Durante a observação no Bar não percebemos um contato mais próximo entre os funcionários e os frequentadores que denotasse uma situação de sociabilidade como brincadeiras ou conversa sobre outros assuntos que fugissem da objetividade do atendimento.

O que foi diferente com o proprietário, Lopes, que em muitos momentos conversou com os frequentadores. A conversa não apenas ocorreu no balcão como, em algumas situações, Lopes partilhou das mesas. Como observado anteriormente, ele é a principal referência dos frequentadores assíduos e, de alguma maneira, “personifica” o estabelecimento. A grande parte dos frequentadores entrevistados, que já convive no Bar há pelo menos vinte anos, citou Lopes para referir-se ao estabelecimento. Poucos usaram o nome “Liberdade”, mas sim a relação com o proprietário que foi preponderante para a identificação do lugar. Como foi o caso do relato de Arnaldo:

Conheço o dono, Seu Lopes, há muito tempo, desde que ele tinha o Bar na Deodoro, lá em baixo. Faz uns 30 anos por aí. [Onde ficava o Bar?] Na Deodoro, abaixo da Galeria, onde era o Restaurante do Noremberg. Eu conhecia ele dali, e estou sempre frequentando onde ele está. O ônibus Santa Silvana sempre parou no Bar. [O senhor lembra quando era ali na esquina, onde é o banco agora?] Ah, lembro sim. Quando ele saiu dali da galeria, veio para onde era o banco, depois do banco, veio para cá. Mas sempre aqui nessa volta (Arnaldo, frequentador, 65 anos).
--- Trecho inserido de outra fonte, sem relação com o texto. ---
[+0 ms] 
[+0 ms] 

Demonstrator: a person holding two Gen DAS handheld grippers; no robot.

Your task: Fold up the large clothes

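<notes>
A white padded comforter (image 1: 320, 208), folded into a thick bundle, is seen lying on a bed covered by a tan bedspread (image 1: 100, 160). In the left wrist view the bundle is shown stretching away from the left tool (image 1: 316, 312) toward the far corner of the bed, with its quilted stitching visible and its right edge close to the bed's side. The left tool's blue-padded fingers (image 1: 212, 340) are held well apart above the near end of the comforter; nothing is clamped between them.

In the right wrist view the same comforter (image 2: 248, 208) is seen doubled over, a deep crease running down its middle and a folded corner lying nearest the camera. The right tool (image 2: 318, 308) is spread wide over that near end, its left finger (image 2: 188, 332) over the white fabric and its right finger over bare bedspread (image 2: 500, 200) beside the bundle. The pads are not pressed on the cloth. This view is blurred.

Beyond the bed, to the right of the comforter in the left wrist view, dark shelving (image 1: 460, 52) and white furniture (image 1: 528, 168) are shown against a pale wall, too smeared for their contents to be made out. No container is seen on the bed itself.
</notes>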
Os “fregueses” conhecidos quando chegam sempre cumprimentam o proprietário e essa é a demonstração mais franca de sociabilidade que presenciamos no ambiente do Bar. As conversas entre os frequentadores raramente são intercaladas com outras mesas. Isso apenas acontece quando são encontrados os conhecidos que têm proximidades por morarem na mesma região ou terem algum laço familiar. Algumas conversas entre as mesas, durante o período da tarde, em alguns momentos, ocorreram em alemão ou, em alguns casos no dialeto pomerano115. O fato de falar em outro idioma, para alguns frequentadores, é um fator de aproximação. Em algumas conversas que presenciamos foi possível notar um tom de descontração no diálogo, uma das situações observadas foi uma venda de rifas promovida por um frequentador que abordava os conhecidos em alemão.
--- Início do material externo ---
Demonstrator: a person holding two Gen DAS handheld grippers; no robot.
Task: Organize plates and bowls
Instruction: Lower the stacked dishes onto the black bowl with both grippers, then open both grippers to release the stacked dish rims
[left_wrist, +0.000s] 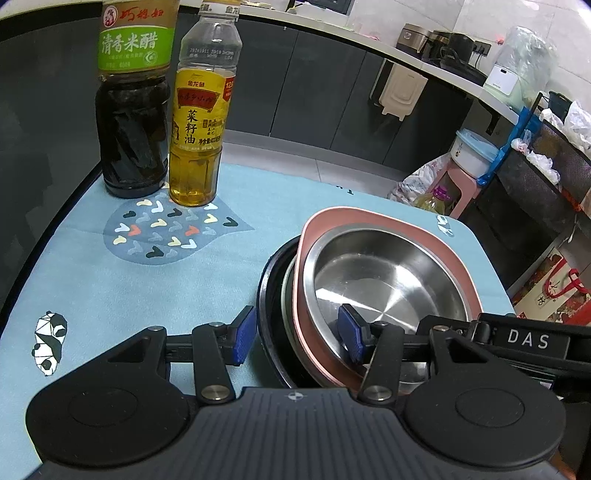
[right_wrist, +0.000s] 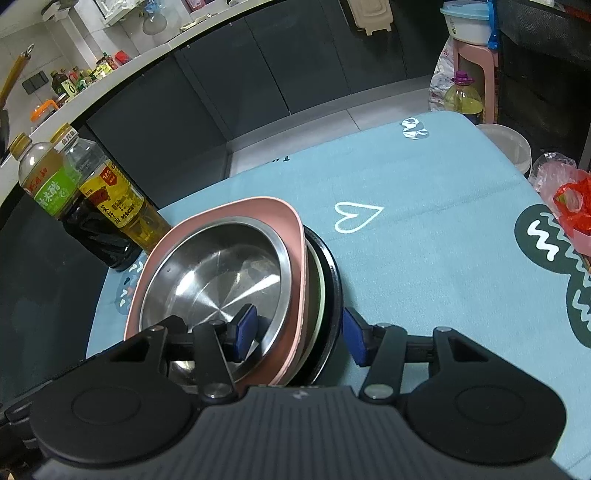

Pelo que podemos observar, no fato de que somente após a entrevista houve o contato sociável com os informantes, é possível interpretar no contexto do Bar Liberdade uma relação específica da sociabilidade. A experiência de sociabilidade entre a maioria dos frequentadores é lastreada por questões que os aproximam como moradores da zona rural, há uma marcação simbólica colocada a partir disso que permite um modo reservado e uma identificação com o estabelecimento comercial.



115 O dialeto pomerano é oriundo dos imigrantes alemães da região da antiga Pomerânia que hoje corresponde ao

norte da Polônia e da Alemanha, ao longo do Mar Báltico. O dialeto é oriundo da língua falada na região que se difere ligeiramente do alemão. O sul do Estado do Rio Grande do Sul concentra boa parte dos imigrantes pomeranos do Brasil.